→ **Task details**
Lines outside the range are not wanted. Give again exactly the lines between the line holding "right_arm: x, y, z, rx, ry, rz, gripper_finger" and the line holding "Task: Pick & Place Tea", inclusive, from the listing below.

[Opening Data section section]

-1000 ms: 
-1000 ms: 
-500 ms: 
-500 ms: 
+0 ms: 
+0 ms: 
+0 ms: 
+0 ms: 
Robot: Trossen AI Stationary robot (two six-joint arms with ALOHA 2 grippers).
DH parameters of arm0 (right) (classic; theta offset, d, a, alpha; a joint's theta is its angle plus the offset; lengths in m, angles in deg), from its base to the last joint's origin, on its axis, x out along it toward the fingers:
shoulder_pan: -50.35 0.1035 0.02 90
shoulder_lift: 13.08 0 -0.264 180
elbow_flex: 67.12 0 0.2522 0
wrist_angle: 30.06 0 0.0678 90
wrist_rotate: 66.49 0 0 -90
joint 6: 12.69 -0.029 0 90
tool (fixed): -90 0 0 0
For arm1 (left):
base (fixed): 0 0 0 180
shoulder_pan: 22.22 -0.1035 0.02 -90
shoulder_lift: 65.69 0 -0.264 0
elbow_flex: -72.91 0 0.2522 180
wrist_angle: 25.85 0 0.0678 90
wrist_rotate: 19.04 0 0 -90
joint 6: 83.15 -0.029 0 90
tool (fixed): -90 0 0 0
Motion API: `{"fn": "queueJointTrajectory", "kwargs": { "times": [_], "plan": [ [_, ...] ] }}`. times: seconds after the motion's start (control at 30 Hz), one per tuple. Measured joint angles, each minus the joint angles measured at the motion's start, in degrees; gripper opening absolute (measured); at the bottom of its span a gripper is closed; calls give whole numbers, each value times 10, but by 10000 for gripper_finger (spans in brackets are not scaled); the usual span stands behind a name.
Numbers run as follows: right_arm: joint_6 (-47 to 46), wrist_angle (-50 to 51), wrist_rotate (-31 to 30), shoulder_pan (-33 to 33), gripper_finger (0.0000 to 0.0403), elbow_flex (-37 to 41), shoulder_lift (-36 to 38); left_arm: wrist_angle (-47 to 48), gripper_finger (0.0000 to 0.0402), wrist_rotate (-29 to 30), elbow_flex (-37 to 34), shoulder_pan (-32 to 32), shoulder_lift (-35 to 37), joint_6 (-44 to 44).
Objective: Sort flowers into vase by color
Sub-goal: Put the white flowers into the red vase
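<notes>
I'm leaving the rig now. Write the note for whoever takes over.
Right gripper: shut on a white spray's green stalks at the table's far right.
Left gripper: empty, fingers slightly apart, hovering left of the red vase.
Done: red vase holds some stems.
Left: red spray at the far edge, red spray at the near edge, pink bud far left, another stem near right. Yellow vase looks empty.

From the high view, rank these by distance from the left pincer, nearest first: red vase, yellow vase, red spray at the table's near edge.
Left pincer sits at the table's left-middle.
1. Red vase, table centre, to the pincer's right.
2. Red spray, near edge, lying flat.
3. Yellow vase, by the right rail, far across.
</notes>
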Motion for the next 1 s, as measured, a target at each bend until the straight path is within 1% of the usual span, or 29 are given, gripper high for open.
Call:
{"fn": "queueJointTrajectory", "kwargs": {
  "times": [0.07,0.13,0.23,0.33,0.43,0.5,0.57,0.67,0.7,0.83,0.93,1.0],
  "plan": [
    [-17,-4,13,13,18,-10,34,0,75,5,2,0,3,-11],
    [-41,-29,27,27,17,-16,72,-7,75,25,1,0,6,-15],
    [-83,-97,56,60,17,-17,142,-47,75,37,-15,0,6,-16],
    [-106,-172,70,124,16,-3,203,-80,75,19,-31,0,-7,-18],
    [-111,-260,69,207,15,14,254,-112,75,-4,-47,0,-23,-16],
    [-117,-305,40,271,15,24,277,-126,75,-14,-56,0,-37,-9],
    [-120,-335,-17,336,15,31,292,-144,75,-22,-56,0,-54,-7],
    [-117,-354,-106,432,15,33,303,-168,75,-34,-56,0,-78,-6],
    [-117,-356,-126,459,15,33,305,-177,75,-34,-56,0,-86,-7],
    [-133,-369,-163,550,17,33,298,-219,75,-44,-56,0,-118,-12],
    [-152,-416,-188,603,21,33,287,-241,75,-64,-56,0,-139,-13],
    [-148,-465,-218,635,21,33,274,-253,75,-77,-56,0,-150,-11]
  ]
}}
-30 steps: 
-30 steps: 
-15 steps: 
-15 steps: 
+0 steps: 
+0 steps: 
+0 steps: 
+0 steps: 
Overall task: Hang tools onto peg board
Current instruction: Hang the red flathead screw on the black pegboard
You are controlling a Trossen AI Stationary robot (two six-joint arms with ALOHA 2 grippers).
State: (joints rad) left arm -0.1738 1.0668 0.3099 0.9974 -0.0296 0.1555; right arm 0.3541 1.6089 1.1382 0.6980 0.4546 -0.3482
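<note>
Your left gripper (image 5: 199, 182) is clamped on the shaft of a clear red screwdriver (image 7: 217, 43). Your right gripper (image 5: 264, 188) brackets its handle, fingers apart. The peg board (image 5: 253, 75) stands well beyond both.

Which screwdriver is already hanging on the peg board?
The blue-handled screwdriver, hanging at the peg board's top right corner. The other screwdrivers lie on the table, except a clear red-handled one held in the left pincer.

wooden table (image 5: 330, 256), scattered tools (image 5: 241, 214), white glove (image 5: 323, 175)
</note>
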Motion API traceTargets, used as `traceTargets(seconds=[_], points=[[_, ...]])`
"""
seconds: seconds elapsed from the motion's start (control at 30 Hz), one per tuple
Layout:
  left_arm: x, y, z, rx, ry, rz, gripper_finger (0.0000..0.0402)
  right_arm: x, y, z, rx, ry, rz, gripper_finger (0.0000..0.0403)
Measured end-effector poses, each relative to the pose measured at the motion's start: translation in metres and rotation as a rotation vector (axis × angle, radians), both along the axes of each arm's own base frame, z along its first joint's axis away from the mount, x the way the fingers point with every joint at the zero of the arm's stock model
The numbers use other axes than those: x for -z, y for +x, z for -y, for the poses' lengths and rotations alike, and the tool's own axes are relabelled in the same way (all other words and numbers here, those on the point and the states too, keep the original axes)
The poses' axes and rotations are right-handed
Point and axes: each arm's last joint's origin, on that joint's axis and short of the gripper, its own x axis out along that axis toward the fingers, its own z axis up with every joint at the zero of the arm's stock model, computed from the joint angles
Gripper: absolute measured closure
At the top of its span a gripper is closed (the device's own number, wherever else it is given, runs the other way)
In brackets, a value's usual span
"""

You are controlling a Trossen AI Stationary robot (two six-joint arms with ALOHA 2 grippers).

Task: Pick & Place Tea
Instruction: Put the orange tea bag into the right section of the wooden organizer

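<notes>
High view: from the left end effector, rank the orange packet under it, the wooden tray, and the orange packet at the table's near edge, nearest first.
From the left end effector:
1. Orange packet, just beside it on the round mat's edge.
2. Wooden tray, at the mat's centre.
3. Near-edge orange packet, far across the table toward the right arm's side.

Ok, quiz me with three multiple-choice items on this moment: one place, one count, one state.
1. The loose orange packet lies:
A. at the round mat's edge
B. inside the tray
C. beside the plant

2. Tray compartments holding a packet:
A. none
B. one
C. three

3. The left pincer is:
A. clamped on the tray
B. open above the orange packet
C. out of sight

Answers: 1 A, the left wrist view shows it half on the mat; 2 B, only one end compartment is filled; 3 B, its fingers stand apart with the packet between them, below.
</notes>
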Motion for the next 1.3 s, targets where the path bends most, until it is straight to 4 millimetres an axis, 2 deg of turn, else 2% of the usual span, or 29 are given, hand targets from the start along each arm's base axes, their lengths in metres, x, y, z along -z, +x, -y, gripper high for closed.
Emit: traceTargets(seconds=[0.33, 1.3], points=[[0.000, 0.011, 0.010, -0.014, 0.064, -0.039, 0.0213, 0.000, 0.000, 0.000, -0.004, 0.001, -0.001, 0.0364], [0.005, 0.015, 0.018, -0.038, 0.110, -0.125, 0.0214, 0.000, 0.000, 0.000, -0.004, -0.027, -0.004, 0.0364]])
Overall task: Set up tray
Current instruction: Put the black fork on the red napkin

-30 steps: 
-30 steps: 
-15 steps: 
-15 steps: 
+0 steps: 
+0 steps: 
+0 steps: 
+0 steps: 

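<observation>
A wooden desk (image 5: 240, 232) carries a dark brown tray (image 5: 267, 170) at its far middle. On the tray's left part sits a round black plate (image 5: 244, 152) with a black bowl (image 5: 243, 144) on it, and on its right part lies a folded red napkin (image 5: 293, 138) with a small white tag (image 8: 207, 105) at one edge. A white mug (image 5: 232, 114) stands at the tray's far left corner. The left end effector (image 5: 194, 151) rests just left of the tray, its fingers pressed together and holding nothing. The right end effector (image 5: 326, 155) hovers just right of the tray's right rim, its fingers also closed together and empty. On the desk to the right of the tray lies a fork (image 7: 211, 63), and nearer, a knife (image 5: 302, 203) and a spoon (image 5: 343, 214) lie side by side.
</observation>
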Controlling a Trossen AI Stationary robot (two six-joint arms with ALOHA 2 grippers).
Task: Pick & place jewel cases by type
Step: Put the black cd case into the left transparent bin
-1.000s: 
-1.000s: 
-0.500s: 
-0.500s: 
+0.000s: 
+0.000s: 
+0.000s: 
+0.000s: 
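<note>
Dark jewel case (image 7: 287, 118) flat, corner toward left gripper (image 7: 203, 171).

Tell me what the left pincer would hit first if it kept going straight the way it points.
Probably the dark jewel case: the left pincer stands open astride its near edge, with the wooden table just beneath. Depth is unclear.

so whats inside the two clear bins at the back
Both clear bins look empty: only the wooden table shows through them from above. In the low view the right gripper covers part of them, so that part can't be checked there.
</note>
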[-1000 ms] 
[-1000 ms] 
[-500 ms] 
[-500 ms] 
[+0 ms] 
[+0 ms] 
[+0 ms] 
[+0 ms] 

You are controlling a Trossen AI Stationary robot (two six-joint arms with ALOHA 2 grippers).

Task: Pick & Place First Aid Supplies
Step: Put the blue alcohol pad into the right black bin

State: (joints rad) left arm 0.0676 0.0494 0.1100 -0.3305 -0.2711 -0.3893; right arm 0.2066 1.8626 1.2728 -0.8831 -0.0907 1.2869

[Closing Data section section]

→ **Finished exercise**
  right_arm: x, y, z, rx, ry, rz, gripper_finger (0.0000..0.0403)
Measured end-effector poses, each relative to the pose measured at the motion's start: translation in metres and rotation as a rotation vector (axis × angle, radians), both along the axes of each arm's own base frame, z along its first joint's axis away from the mount, x the way the fingers point with every joint at the zero of the arm's stock model
The numbers use other axes than those: x for -z, y for +x, z for -y, for the poses' lengths and rotations alike, and the tool's own axes are relabelled in the same way (all other words and numbers here, those on the point and the states too, keep the original axes)
The poses' axes and rotations are right-handed
Point and axes: each arm's last joint's origin, on that joint's axis and short of the gripper, its own x axis out along that axis toward the fingers, its own z axis up with every joint at the zero of the arm's stock model, computed from the joint angles
Gripper: absolute measured closure
At the top of its span a gripper is closed (the device's own number, wherever else it is given, runs the other way)
In brackets, a value's usual span
"""

You are controlling a Trossen AI Stationary robot (two six-joint arms with ALOHA 2 grippers).

Task: Pick & Place Tea

The required response has been given in full.